(Collected data entries)

>>>

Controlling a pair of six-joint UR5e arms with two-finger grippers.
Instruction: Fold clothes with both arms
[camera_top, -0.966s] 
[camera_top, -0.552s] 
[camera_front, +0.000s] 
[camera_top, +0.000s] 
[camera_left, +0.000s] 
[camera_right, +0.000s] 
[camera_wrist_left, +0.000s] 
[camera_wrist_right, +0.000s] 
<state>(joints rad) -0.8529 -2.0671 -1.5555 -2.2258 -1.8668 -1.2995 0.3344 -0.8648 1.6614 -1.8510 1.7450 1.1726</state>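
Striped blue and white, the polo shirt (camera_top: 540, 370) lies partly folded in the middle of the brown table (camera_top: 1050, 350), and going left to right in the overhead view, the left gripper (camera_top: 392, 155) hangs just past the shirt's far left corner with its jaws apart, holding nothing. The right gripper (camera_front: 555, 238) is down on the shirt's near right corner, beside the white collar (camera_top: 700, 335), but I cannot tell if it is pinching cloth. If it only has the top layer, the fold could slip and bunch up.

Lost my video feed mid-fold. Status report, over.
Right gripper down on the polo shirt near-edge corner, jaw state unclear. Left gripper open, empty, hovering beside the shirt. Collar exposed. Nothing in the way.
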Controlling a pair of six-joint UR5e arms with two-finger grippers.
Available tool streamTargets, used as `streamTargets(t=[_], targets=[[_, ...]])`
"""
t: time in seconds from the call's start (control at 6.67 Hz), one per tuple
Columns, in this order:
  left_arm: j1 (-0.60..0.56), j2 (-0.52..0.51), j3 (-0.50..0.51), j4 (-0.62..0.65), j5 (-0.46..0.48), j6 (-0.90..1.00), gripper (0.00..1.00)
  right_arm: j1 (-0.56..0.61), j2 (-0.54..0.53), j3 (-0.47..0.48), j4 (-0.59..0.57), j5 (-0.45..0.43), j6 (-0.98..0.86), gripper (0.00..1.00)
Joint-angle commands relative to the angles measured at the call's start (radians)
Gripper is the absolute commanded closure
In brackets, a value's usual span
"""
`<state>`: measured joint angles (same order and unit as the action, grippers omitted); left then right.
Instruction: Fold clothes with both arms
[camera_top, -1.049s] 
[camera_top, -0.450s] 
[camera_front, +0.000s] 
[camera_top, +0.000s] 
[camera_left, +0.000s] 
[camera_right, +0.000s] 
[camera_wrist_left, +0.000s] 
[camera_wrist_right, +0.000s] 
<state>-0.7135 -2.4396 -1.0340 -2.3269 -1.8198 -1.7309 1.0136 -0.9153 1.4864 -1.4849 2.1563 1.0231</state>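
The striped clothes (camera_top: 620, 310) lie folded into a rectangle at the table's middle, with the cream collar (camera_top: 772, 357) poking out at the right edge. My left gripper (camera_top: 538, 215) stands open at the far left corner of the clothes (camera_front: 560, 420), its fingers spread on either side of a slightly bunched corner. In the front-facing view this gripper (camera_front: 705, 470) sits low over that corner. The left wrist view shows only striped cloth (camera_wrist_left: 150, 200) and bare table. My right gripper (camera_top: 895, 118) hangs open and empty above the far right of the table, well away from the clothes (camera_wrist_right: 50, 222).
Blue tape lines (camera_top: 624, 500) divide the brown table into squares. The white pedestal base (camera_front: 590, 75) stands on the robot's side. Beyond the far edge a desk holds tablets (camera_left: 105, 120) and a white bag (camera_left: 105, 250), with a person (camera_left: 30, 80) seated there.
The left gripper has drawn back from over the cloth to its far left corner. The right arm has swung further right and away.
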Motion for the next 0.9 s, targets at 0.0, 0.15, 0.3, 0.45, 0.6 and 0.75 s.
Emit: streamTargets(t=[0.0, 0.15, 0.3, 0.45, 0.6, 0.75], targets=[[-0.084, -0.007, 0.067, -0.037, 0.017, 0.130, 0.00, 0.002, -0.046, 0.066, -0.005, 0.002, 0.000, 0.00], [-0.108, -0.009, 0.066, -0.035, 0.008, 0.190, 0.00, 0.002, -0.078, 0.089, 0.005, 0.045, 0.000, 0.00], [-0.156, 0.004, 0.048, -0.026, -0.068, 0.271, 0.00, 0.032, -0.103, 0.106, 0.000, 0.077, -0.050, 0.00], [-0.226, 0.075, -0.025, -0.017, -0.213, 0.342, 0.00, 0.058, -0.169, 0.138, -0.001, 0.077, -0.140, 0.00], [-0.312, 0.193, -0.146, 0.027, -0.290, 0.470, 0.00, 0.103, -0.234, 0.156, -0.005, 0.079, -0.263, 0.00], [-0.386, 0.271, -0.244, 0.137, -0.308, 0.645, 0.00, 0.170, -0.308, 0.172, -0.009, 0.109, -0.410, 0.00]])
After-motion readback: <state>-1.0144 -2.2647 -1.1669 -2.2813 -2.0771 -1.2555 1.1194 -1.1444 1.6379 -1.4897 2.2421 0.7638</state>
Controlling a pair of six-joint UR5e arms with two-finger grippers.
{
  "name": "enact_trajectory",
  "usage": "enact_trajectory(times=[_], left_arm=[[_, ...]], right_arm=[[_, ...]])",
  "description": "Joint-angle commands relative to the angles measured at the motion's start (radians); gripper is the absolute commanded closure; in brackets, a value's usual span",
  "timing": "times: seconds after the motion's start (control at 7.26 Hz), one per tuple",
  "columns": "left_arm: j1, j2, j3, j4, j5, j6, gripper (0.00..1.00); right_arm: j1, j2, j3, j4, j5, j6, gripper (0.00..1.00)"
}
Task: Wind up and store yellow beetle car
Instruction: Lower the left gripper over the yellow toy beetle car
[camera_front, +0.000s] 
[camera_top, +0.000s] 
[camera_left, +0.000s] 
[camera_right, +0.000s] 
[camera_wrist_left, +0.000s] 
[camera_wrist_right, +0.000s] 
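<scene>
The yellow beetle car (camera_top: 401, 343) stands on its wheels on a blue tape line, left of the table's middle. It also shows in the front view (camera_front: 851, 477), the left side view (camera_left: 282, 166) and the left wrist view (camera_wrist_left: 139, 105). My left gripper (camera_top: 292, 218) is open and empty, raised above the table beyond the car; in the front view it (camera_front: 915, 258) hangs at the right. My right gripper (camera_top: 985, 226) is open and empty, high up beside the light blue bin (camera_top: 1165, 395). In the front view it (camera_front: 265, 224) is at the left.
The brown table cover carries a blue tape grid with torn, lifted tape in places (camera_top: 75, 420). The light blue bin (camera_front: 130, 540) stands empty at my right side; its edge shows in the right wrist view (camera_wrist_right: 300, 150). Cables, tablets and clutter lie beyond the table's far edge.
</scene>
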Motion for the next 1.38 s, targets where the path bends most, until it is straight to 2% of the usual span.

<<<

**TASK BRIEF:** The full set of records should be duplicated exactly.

**ANSWER SPACE:**
Controlling a pair of six-joint UR5e arms with two-finger grippers.
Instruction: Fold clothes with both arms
[camera_top, -0.966s] 
[camera_top, -0.552s] 
[camera_front, +0.000s] 
[camera_top, +0.000s] 
[camera_left, +0.000s] 
[camera_right, +0.000s] 
[camera_wrist_left, +0.000s] 
[camera_wrist_right, +0.000s] 
<state>(joints rad) -0.8529 -2.0671 -1.5555 -2.2258 -1.8668 -1.2995 0.3344 -0.8648 1.6614 -1.8510 1.7450 1.1726</state>
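Striped blue and white, the polo shirt (camera_top: 540, 370) lies partly folded in the middle of the brown table (camera_top: 1050, 350), and going left to right in the overhead view, the left gripper (camera_top: 392, 155) hangs just past the shirt's far left corner with its jaws apart, holding nothing. The right gripper (camera_front: 555, 238) is down on the shirt's near right corner, beside the white collar (camera_top: 700, 335), but I cannot tell if it is pinching cloth. If it only has the top layer, the fold could slip and bunch up.

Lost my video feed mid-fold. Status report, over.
Right gripper down on the polo shirt near-edge corner, jaw state unclear. Left gripper open, empty, hovering beside the shirt. Collar exposed. Nothing in the way.
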Controlling a pair of six-joint UR5e arms with two-finger grippers.
Available tool streamTargets, used as `streamTargets(t=[_], targets=[[_, ...]])`
"""
t: time in seconds from the call's start (control at 6.67 Hz), one per tuple
Columns, in this order:
  left_arm: j1 (-0.60..0.56), j2 (-0.52..0.51), j3 (-0.50..0.51), j4 (-0.62..0.65), j5 (-0.46..0.48), j6 (-0.90..1.00), gripper (0.00..1.00)
  right_arm: j1 (-0.56..0.61), j2 (-0.54..0.53), j3 (-0.47..0.48), j4 (-0.59..0.57), j5 (-0.45..0.43), j6 (-0.98..0.86), gripper (0.00..1.00)
Joint-angle commands relative to the angles measured at the call's start (radians)
Gripper is the absolute commanded closure
In brackets, a value's usual span
"""
`<state>`: measured joint angles (same order and unit as the action, grippers omitted); left then right.
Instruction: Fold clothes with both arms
[camera_top, -1.049s] 
[camera_top, -0.450s] 
[camera_front, +0.000s] 
[camera_top, +0.000s] 
[camera_left, +0.000s] 
[camera_right, +0.000s] 
[camera_wrist_left, +0.000s] 
[camera_wrist_right, +0.000s] 
<state>-0.7135 -2.4396 -1.0340 -2.3269 -1.8198 -1.7309 1.0136 -0.9153 1.4864 -1.4849 2.1563 1.0231</state>
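The striped clothes (camera_top: 620, 310) lie folded into a rectangle at the table's middle, with the cream collar (camera_top: 772, 357) poking out at the right edge. My left gripper (camera_top: 538, 215) stands open at the far left corner of the clothes (camera_front: 560, 420), its fingers spread on either side of a slightly bunched corner. In the front-facing view this gripper (camera_front: 705, 470) sits low over that corner. The left wrist view shows only striped cloth (camera_wrist_left: 150, 200) and bare table. My right gripper (camera_top: 895, 118) hangs open and empty above the far right of the table, well away from the clothes (camera_wrist_right: 50, 222).
Blue tape lines (camera_top: 624, 500) divide the brown table into squares. The white pedestal base (camera_front: 590, 75) stands on the robot's side. Beyond the far edge a desk holds tablets (camera_left: 105, 120) and a white bag (camera_left: 105, 250), with a person (camera_left: 30, 80) seated there.
The left gripper has drawn back from over the cloth to its far left corner. The right arm has swung further right and away.
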Motion for the next 0.9 s, targets at 0.0, 0.15, 0.3, 0.45, 0.6 and 0.75 s.
Emit: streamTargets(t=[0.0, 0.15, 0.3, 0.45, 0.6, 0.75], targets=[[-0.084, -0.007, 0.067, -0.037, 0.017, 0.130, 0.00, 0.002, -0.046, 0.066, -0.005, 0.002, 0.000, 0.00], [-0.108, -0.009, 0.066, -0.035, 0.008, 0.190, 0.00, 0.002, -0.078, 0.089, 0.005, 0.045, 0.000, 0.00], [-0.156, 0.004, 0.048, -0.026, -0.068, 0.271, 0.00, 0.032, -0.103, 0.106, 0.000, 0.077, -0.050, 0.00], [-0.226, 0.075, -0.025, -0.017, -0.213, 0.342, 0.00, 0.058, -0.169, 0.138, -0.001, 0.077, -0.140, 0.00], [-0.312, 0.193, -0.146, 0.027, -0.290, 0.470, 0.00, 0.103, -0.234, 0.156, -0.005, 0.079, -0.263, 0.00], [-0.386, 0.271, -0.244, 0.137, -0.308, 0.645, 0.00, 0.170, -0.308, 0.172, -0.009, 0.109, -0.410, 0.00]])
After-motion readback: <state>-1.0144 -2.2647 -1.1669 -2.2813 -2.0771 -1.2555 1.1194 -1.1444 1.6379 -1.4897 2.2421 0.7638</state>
Controlling a pair of six-joint UR5e arms with two-finger grippers.
{
  "name": "enact_trajectory",
  "usage": "enact_trajectory(times=[_], left_arm=[[_, ...]], right_arm=[[_, ...]])",
  "description": "Joint-angle commands relative to the angles measured at the motion's start (radians); gripper is the absolute commanded closure; in brackets, a value's usual span",
  "timing": "times: seconds after the motion's start (control at 7.26 Hz), one per tuple",
  "columns": "left_arm: j1, j2, j3, j4, j5, j6, gripper (0.00..1.00); right_arm: j1, j2, j3, j4, j5, j6, gripper (0.00..1.00)"
}
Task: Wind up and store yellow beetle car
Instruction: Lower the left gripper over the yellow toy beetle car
[camera_front, +0.000s] 
[camera_top, +0.000s] 
[camera_left, +0.000s] 
[camera_right, +0.000s] 
[camera_wrist_left, +0.000s] 
[camera_wrist_right, +0.000s] 
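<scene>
The yellow beetle car (camera_top: 401, 343) stands on its wheels on a blue tape line, left of the table's middle. It also shows in the front view (camera_front: 851, 477), the left side view (camera_left: 282, 166) and the left wrist view (camera_wrist_left: 139, 105). My left gripper (camera_top: 292, 218) is open and empty, raised above the table beyond the car; in the front view it (camera_front: 915, 258) hangs at the right. My right gripper (camera_top: 985, 226) is open and empty, high up beside the light blue bin (camera_top: 1165, 395). In the front view it (camera_front: 265, 224) is at the left.
The brown table cover carries a blue tape grid with torn, lifted tape in places (camera_top: 75, 420). The light blue bin (camera_front: 130, 540) stands empty at my right side; its edge shows in the right wrist view (camera_wrist_right: 300, 150). Cables, tablets and clutter lie beyond the table's far edge.
</scene>
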Motion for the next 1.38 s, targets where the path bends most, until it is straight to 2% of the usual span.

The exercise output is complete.